Among the records below, how many lines contain the word "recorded"? The answer is a single number.

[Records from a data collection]

BEGIN

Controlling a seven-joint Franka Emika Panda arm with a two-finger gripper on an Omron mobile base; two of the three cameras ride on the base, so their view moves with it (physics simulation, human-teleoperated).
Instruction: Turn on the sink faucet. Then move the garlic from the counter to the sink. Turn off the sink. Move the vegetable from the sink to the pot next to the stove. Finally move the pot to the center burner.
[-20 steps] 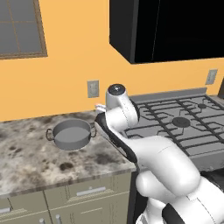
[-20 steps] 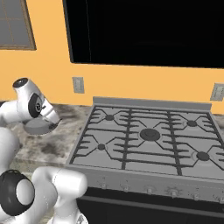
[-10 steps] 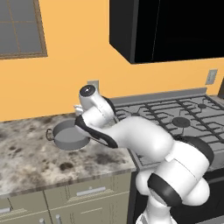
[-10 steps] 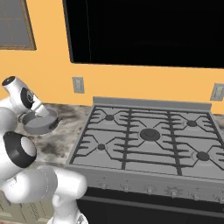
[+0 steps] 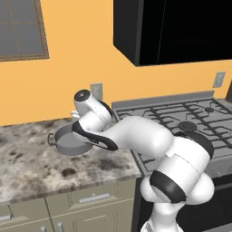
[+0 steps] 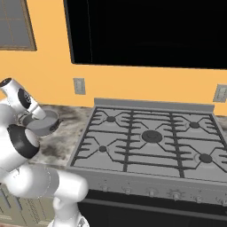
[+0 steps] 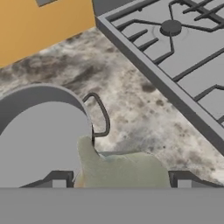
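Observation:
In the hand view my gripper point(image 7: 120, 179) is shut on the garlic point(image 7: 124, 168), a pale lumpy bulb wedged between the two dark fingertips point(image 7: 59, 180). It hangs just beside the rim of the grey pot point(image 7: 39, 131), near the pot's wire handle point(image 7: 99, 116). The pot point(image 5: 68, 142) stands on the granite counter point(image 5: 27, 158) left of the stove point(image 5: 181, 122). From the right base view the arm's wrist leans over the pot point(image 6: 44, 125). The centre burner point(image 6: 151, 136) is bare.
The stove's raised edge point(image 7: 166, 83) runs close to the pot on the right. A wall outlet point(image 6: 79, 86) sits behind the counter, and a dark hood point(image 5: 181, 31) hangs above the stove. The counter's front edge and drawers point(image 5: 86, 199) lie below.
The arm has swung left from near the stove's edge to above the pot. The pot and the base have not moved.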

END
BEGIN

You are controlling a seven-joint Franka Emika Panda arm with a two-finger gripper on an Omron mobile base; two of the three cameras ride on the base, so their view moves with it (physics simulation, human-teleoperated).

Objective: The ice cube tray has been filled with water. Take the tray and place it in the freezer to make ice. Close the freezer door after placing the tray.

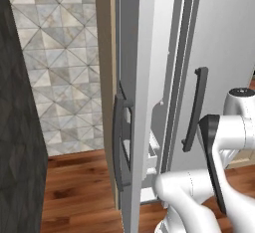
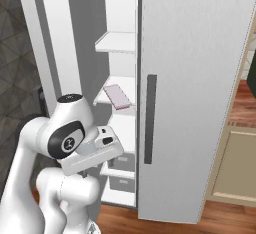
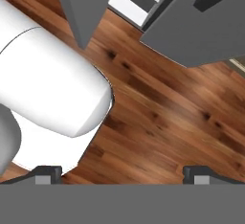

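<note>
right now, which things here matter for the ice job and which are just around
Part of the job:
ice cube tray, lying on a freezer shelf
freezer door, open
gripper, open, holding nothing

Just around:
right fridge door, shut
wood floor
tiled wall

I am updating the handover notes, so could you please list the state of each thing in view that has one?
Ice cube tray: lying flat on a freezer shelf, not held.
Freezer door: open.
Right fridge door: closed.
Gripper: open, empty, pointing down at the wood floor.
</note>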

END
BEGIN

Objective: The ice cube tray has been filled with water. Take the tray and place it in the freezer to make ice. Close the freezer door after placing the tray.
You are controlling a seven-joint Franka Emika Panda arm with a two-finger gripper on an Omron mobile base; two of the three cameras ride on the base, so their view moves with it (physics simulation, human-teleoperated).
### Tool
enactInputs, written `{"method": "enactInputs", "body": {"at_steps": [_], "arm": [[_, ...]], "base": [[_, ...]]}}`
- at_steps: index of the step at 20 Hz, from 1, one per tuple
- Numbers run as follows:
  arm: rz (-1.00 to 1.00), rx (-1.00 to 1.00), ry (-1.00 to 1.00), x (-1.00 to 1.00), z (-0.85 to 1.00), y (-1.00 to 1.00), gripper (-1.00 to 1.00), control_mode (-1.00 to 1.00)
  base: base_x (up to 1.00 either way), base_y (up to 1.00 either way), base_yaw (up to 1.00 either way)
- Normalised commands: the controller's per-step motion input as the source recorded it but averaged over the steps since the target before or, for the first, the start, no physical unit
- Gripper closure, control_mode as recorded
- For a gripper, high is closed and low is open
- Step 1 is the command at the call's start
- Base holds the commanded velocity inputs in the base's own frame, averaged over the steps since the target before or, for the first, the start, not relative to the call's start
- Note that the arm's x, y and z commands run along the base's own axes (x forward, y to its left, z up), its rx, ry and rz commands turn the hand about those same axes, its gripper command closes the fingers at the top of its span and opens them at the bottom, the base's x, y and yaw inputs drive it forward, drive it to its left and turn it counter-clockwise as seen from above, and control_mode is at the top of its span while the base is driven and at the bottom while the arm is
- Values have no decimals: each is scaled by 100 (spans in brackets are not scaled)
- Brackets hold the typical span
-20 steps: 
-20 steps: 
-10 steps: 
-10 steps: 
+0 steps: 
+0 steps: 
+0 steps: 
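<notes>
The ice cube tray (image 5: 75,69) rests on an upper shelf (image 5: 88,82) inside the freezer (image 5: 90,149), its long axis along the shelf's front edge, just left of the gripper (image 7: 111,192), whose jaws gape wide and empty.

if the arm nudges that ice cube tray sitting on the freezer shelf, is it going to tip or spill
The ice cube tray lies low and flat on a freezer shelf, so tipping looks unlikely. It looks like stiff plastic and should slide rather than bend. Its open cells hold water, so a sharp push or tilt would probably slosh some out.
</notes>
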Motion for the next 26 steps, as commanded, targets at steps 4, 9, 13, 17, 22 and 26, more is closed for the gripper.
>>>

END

WRITTEN SOLUTION:
2